|By K.C. Myers, Cape Cod Times, Hyannis,
Mass.McClatchy-Tribune Regional News
September 18, 2009 - -HYANNIS -- It will be a lush, luxurious greeting to Hyannis visitors and it will replace urban blight.
That was the pitch to the Barnstable Town Council last night by developer Stuart Bornstein, who is seeking a regulatory agreement to construct a 132-room, 55-foot tall hotel on the traffic-jammed Route 28 corridor between Willow Street and the Barnstable Municipal Airport rotary.
The proposed Hilton Garden Inn has been designed to be lush, filled with vegetation and gardens, including a "living wall of plants" to cover the building like ivy, according to Bornstein's attorney, John W. Kenney of Centerville.
The structure would have five stories, with a brick and wooden exterior designed to have a Cape Cod look, with all the bells and whistles for a business class hotel. And it would come equipped with many of the latest environmentally friendly accoutrements.

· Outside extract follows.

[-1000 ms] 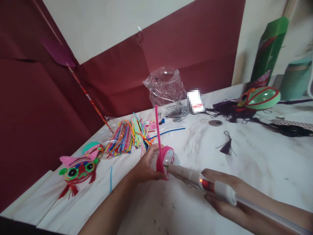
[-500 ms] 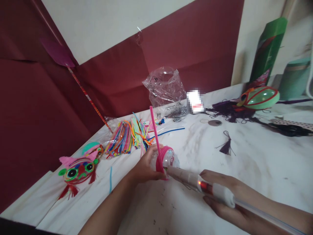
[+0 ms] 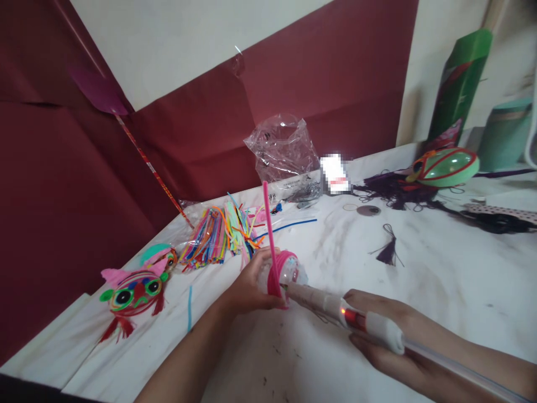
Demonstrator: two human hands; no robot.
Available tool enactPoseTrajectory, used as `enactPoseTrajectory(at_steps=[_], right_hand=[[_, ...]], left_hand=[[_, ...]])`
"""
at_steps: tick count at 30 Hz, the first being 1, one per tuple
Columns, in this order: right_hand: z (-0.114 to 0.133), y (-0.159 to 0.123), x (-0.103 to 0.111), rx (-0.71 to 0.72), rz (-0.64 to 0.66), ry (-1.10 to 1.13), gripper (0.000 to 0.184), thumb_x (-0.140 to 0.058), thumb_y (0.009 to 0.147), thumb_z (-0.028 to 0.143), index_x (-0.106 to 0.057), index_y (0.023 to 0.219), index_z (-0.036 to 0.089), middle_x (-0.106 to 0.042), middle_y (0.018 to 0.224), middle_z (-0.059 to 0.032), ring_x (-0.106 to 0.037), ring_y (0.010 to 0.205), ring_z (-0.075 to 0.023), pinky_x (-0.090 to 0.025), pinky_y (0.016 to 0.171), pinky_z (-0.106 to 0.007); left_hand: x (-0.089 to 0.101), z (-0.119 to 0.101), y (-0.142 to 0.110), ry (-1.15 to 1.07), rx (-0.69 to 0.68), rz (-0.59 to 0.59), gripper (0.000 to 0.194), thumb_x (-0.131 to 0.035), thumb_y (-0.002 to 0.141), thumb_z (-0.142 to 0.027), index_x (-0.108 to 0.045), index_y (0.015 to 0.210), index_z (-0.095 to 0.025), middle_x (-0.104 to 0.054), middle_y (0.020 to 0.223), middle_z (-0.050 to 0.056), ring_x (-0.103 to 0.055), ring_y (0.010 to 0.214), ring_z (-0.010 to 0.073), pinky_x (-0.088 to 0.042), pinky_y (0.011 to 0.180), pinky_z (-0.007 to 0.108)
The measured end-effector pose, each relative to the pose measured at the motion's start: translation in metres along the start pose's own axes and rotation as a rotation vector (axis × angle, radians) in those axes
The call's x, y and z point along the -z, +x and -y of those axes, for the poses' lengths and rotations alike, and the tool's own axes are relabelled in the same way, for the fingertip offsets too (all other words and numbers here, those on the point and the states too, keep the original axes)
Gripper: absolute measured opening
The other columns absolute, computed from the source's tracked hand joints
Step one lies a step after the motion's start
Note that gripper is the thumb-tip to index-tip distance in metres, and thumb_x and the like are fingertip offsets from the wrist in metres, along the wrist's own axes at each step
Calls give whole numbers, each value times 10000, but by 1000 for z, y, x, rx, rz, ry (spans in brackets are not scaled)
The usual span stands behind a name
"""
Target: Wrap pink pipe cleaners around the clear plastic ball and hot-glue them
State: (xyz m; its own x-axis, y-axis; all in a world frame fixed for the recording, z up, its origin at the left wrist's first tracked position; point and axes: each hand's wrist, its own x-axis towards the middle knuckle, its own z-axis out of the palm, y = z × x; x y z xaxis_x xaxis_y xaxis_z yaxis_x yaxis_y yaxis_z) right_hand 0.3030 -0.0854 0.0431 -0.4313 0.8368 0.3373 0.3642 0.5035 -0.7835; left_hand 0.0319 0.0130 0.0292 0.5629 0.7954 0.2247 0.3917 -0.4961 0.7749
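Note:
My left hand (image 3: 251,285) is closed around a clear plastic ball (image 3: 289,274) partly wound with pink pipe cleaner. One length of the pink pipe cleaner (image 3: 269,224) sticks up from the ball. In my right hand (image 3: 386,324) is a white hot glue gun (image 3: 323,302) with its small light glowing orange-red. A clear glue stick (image 3: 453,366) runs out of its back end. The gun's nozzle meets the ball beside the pink winding; whether it touches is hard to see. The fingers under the gun are partly hidden.
Colourful pipe cleaners (image 3: 213,235) lie in a bundle behind my left hand. A decorated animal face (image 3: 136,291) sits at left. Farther back are a plastic bag (image 3: 285,145), a bright pixelated patch (image 3: 334,173) and a green balloon-like piece (image 3: 451,168). A dark tassel (image 3: 388,251) lies at right.
The upright end of the pink pipe cleaner has tipped slightly to the right. Both hands, the ball and the glue gun stay almost in place.

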Motion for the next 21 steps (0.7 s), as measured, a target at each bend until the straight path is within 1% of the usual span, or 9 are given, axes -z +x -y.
enactPoseTrajectory(at_steps=[4,7,10,14,17,21], right_hand=[[6,0,3,2,17,-2,141,-506,822,244,-605,722,248,-672,700,-9,-639,603,-163,-564,599,-275],[8,-1,2,-2,1,12,139,-513,833,267,-635,766,261,-695,730,-12,-663,636,-176,-573,607,-276],[4,-1,0,1,-37,-3,129,-523,838,288,-640,790,266,-700,726,-15,-670,639,-182,-575,596,-271],[-3,-1,-2,-5,-77,-41,120,-535,827,270,-598,726,250,-660,670,-2,-636,569,-163,-555,545,-258],[-4,-1,-1,-3,-59,-39,105,-548,820,259,-596,728,248,-655,669,3,-633,564,-162,-551,530,-247],[-1,-2,-1,14,-9,-41,117,-513,846,226,-617,792,238,-674,724,-11,-651,617,-162,-567,599,-251]], left_hand=[[0,0,0,-7,-9,5,883,-896,508,-386,-495,1280,-234,-468,1366,123,-426,1298,374,-313,1111,520],[1,0,0,3,-6,3,891,-897,511,-377,-490,1290,-234,-466,1373,127,-422,1303,374,-317,1108,518],[1,1,0,-15,-16,0,883,-896,516,-377,-482,1284,-241,-481,1357,121,-445,1289,361,-329,1103,510],[1,1,0,7,-15,7,894,-894,509,-389,-478,1283,-225,-459,1380,132,-409,1313,376,-298,1125,511],[0,1,0,1,-9,10,908,-898,502,-386,-469,1286,-224,-453,1384,136,-403,1318,377,-297,1125,508],[-1,0,0,-17,1,-3,876,-894,513,-394,-486,1268,-220,-468,1363,134,-433,1295,370,-316,1111,511]])
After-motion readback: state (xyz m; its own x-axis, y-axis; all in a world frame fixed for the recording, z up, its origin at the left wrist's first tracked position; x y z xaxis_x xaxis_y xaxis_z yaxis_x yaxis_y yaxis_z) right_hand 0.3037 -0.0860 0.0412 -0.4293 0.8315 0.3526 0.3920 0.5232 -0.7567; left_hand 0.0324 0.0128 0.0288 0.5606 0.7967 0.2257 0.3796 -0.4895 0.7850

"It will help change a blighted space into a new gateway for Hyannis," said Karen Whitman, Hilton's regional director of franchise development.

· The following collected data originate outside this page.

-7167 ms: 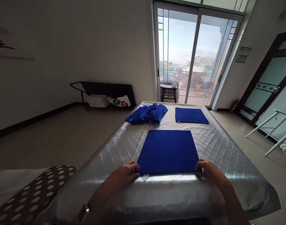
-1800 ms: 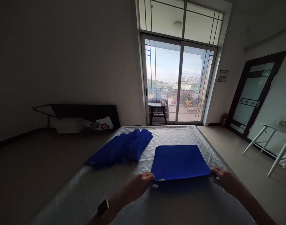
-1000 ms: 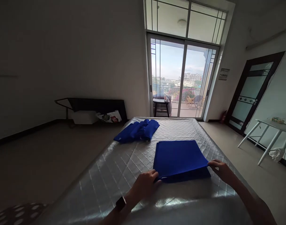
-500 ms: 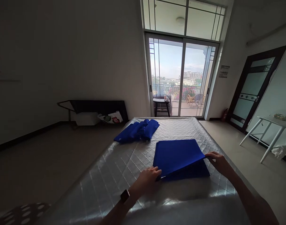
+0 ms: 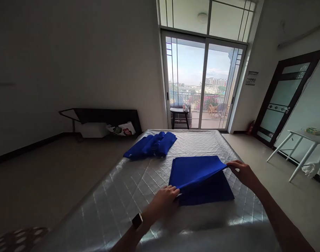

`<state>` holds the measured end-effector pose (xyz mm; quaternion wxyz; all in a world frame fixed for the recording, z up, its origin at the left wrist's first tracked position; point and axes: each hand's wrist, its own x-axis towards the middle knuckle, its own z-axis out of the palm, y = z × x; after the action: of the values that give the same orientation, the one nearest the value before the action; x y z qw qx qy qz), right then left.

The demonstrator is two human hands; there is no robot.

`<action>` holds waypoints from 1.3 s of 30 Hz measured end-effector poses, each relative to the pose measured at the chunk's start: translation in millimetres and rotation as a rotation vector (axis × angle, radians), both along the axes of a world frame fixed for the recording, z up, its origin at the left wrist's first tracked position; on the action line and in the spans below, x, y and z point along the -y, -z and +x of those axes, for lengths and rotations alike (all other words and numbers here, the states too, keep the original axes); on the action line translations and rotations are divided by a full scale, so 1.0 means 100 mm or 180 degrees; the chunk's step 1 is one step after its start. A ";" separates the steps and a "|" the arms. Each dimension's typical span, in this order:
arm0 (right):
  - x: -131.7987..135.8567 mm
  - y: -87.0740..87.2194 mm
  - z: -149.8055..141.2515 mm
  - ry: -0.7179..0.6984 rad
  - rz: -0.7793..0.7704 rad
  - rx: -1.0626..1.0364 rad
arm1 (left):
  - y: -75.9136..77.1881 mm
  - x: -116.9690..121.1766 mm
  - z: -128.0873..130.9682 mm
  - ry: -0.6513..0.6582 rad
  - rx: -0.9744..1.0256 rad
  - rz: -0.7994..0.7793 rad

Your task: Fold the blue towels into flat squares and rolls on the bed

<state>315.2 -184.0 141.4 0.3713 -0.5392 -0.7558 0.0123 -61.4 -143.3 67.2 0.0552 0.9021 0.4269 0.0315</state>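
A folded blue cloth [image 5: 198,171] lies on the silvery quilted mattress [image 5: 139,196] in front of me. My left hand [image 5: 166,197], with a dark watch on its wrist, grips the near left corner of the cloth's upper layer. My right hand [image 5: 240,171] pinches the near right corner of the same layer and holds it raised. Between the lifted layer and the one lying flat, a dark gap shows. Farther back on the left, several rolled or bunched blue cloths [image 5: 152,145] lie side by side, apart from both hands.
Beyond the mattress stands a sliding glass door [image 5: 202,84]. Against the left wall are a dark low frame [image 5: 107,115], a white box [image 5: 93,130] and a printed bag [image 5: 123,128]. A white table [image 5: 307,136] stands at the right, near a dark-framed door [image 5: 286,98].
My right hand has lifted its corner of the blue cloth higher and slightly left, widening the gap under it. My left hand keeps its corner. The view has shifted slightly.
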 end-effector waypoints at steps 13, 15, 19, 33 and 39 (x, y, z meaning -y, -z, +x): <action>0.07 -0.03 0.00 -0.0258 -0.0301 0.0103 | 0.06 0.03 -0.07 0.0074 0.0064 0.0304; 0.09 -0.03 0.01 -0.0281 -0.0403 0.0126 | 0.08 0.02 0.01 0.0171 0.0038 0.0418; 0.13 -0.04 0.05 -0.0322 -0.0409 0.0129 | 0.17 0.02 0.05 0.0438 -0.0094 0.0266; 0.19 -0.54 -0.02 0.0361 0.1340 0.0414 | -0.97 -0.26 -0.42 0.0478 0.2374 0.2468; 0.30 -0.96 -0.04 0.0616 0.1659 0.0439 | -1.59 -0.17 -0.46 0.0041 0.2663 0.2397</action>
<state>311.4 -214.4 237.5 0.4445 -0.4948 -0.7020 -0.2545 -107.0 -126.1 226.0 -0.1059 0.7727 0.3225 0.5365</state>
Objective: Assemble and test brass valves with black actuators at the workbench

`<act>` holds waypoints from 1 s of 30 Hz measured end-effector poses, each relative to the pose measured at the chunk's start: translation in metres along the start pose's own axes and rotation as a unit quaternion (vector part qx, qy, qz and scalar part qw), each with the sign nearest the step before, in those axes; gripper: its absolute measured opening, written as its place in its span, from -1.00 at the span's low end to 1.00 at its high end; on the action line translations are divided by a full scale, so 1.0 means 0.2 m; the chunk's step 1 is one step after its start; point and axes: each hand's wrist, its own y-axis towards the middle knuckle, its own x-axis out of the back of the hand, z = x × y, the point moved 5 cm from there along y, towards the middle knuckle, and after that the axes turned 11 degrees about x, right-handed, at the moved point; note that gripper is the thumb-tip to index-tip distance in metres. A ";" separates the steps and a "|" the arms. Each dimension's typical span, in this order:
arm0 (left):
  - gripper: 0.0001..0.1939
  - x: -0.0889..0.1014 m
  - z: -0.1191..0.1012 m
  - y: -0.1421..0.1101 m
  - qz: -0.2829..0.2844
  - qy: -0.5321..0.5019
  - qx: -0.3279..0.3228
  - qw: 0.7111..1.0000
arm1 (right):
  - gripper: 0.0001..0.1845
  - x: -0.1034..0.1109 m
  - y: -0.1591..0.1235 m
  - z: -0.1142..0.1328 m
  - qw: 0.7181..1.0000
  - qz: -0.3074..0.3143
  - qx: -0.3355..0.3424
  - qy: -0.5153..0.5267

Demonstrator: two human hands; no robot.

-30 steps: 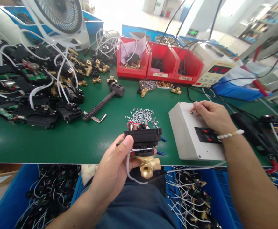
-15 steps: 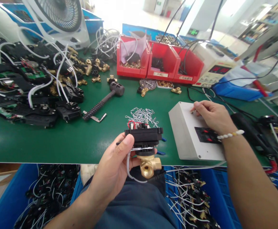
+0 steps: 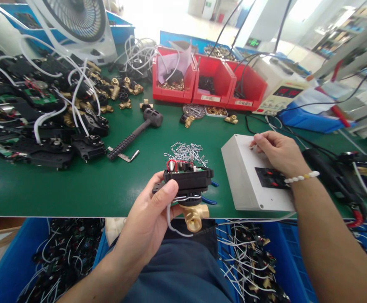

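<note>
My left hand (image 3: pixel 153 210) is closed around a motorized brass valve (image 3: pixel 188 183), its black open housing on top showing a circuit board and red wires. Its brass body points down and toward me, and a white cable loops below. A wire clip crosses the neck under the housing. On the right, my right hand (image 3: pixel 276 149) rests over a grey control box (image 3: pixel 244 172), thumb and fingers pinching a small metal toggle switch (image 3: pixel 252 147) on its top. Beyond the valve lies a heap of wire clips (image 3: pixel 188 153). Blue-handled pliers (image 3: pixel 209 201) are partly hidden behind the valve.
A rubber mallet (image 3: pixel 135 132) lies left of centre, near piled black valve actuators (image 3: pixel 44 122). Red bins (image 3: pixel 211 99), a power supply (image 3: pixel 279 90) and a fan (image 3: pixel 98 46) stand at the back. Blue crates (image 3: pixel 278 252) full of assemblies sit below the table edge.
The valve in my left hand has tipped slightly, so more of the circuit board shows. My right hand keeps its pinch at the switch. The view has shifted slightly.
</note>
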 end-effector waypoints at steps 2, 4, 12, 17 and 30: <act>-0.58 0.00 0.00 0.00 -0.008 0.006 -0.003 1.000 | -0.20 0.00 0.01 -0.02 1.000 -0.003 0.002 0.003; -0.58 0.00 0.00 0.00 -0.008 0.005 0.007 1.000 | -0.15 0.00 0.02 -0.03 1.000 -0.004 0.005 0.009; -0.52 0.01 0.00 -0.01 -0.005 0.025 -0.016 1.000 | -0.11 0.01 0.00 -0.01 1.000 -0.005 0.012 -0.007; -0.39 -0.01 0.00 -0.03 0.015 0.061 -0.034 0.997 | -0.13 0.01 0.00 0.00 1.000 -0.002 0.012 -0.014; -0.43 0.00 0.04 -0.03 -0.003 0.088 -0.011 0.996 | -0.11 0.01 -0.01 0.02 1.000 0.001 0.007 -0.010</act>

The proposal has been the subject of 13 meetings before being approved by the Barnstable Planning Board, Kenney said.
But the project is controversial because of the likely traffic increase in an area already choked by cars between the rotary and Willow Street. Kenney said the hotel would only add 1 percent to the traffic. "We have traffic issues in that area," he said. "We're not causing it, we're caught in the middle of it."
A former church and plumbing supply business, the lot where the hotel would go has been vacant and an eye-sore since 2007, Kenney said.
Some critics have said the proposed building is far taller than the other buildings in the neighborhood.
Kenney provided a list of Hyannis buildings for the sake of comparison. Barnstable Town Hall is 71-feet tall, he said, adding the new addition to Cape Cod Hospital measures 84 feet.
To make his pitch, Bornstein brought in an architect, a traffic planner, a Hilton corporate representative, and an expert in fire safety. The panel voted to extend the public discussion on the hotel until Oct. 15.